As the housing market has not yet stabilised it would be prudent for a non-bankrupt co-owner of a property to enter into early discussions with a Trustee to come to a commercial resolution. A Trustee would normally communicate with the co-owner from time to time during the course of the bankruptcy to give them the opportunity to acquire the Bankrupt’s interest in the property.
It should be noted that following a decision of the Federal Court in July 2024, it has now been determined that a Trustee is liable to account for the Capital Gains Tax (CGT) on a bankrupt’s interest in property, which would be subject to CGT in the hands of the Bankrupt. This has significant consequences for the administration and may cause further delay to the realisation of property by a Trustee. It is proposed to discuss this in more depth in a future issue of the newsletter.
Life Tenancy or Other interest
There are a number of circumstances where related parties may wish to provide for the future security of a person who may or may not be registered on title.
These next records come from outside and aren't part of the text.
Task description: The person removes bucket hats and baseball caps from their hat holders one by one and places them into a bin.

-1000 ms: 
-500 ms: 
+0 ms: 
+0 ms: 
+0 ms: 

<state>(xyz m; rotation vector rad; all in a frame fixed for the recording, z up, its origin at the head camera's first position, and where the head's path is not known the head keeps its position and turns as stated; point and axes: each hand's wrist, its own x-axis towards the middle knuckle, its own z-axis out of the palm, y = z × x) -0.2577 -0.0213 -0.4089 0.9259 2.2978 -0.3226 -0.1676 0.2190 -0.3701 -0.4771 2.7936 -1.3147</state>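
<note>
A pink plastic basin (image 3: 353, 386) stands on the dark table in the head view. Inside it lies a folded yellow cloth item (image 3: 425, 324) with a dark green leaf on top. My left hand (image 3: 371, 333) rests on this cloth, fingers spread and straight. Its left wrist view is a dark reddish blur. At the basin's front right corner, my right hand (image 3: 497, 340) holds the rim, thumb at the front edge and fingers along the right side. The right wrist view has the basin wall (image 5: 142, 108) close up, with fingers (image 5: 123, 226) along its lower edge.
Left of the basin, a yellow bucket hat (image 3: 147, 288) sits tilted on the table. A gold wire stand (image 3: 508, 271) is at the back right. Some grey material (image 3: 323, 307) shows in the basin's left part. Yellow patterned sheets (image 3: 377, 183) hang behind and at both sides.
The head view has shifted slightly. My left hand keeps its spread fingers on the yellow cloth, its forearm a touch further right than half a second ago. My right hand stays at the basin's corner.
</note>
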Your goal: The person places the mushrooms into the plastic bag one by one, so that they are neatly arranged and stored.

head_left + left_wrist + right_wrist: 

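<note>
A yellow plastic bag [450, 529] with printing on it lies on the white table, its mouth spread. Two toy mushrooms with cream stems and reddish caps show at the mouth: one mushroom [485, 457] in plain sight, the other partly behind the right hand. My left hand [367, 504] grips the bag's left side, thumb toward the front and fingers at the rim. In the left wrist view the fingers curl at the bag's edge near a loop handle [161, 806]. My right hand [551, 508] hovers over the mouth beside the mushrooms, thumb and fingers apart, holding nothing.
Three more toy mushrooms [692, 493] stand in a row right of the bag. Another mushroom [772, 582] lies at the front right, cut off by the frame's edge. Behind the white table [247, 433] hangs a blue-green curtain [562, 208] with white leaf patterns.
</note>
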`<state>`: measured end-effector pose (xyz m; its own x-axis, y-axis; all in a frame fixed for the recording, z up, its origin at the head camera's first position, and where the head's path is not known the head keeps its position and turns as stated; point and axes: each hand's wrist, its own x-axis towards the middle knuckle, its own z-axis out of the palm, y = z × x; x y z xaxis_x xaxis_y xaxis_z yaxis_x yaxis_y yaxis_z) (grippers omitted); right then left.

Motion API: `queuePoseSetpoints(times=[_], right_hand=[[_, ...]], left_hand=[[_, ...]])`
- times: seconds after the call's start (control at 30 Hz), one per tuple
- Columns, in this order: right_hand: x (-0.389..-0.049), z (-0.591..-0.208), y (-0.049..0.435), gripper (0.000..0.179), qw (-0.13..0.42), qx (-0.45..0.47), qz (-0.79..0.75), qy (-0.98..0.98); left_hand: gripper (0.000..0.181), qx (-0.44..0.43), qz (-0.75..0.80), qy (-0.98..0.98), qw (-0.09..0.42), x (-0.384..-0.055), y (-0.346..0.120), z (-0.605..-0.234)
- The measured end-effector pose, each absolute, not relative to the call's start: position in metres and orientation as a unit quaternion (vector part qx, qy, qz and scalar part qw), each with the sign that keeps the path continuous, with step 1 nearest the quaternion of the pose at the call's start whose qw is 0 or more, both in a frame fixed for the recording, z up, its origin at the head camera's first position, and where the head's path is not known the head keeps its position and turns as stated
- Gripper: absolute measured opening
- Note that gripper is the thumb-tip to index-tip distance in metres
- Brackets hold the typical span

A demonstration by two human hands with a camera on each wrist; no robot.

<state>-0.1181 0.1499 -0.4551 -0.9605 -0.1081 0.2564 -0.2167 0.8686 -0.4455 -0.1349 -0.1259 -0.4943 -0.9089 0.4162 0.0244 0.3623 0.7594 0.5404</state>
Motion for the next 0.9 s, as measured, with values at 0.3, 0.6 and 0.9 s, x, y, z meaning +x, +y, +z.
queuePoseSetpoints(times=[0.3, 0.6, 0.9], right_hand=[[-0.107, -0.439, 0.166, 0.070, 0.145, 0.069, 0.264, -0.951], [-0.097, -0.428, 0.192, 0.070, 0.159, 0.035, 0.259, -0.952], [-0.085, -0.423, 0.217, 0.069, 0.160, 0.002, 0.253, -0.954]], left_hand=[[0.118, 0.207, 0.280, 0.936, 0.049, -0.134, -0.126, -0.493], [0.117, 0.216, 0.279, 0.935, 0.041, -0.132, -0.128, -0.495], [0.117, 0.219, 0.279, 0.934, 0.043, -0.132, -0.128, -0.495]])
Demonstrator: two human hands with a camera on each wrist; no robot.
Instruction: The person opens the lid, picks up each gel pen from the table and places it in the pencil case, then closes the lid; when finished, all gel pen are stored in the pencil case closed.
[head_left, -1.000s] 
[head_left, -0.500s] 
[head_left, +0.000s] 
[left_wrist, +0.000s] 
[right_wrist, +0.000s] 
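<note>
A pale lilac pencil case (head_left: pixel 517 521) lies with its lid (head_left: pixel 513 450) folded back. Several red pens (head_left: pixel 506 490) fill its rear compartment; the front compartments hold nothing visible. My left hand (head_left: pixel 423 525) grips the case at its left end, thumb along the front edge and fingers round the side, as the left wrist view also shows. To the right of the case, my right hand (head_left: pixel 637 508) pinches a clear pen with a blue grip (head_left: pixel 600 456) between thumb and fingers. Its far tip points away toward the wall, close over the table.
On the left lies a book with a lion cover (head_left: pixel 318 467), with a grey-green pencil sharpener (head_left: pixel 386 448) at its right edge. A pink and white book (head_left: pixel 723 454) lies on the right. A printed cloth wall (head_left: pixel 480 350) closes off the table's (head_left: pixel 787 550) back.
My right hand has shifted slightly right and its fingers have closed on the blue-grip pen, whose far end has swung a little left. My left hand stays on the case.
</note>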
Examples include:
- A life interest for an older, infirmed or disabled person not registered on title;
- An interest for a minor before reaching the age of 18;
- A life interest affecting the title of one party of a jointly owned property.
Life interests are often provided for in a person’s will. They are becoming increasingly common as people re-partner during life but want their children from previous relationships to be the beneficiaries of their assets. The life interest granted to a co-owner of a property in these circumstances often allows that person to sell the existing property and buy a new property. The interest of the deceased estate, however, carries over to the new property.
A bankrupt’s interest as a beneficiary in a deceased estate vests in the Trustee if the bankrupt becomes entitled to an inheritance during the period of the bankruptcy (this may be subject to teams of the will, for example, a testamentary trust). In circumstances where the assets of the deceased estate provide for a life interest there can be considerable delays in waiting for property to be dealt with and this may extend beyond the 20-year period outlined above. One option for the Trustee is to approach the other beneficiaries of the deceased estate, if any, to see whether they are prepared to acquire the bankrupt’s beneficial interest which enables a more timely completion of the administration.
Dealing with a life interest is complicated and the options available differ depending on whether the life interest is independent of or provided for in a will. A Trustee may be able to record the interest of the bankruptcy estate by registering a caveat on title in some circumstances. Legal advice is generally recommended when dealing with a bankrupt beneficiary of a deceased estate where the property is held in a life-interest.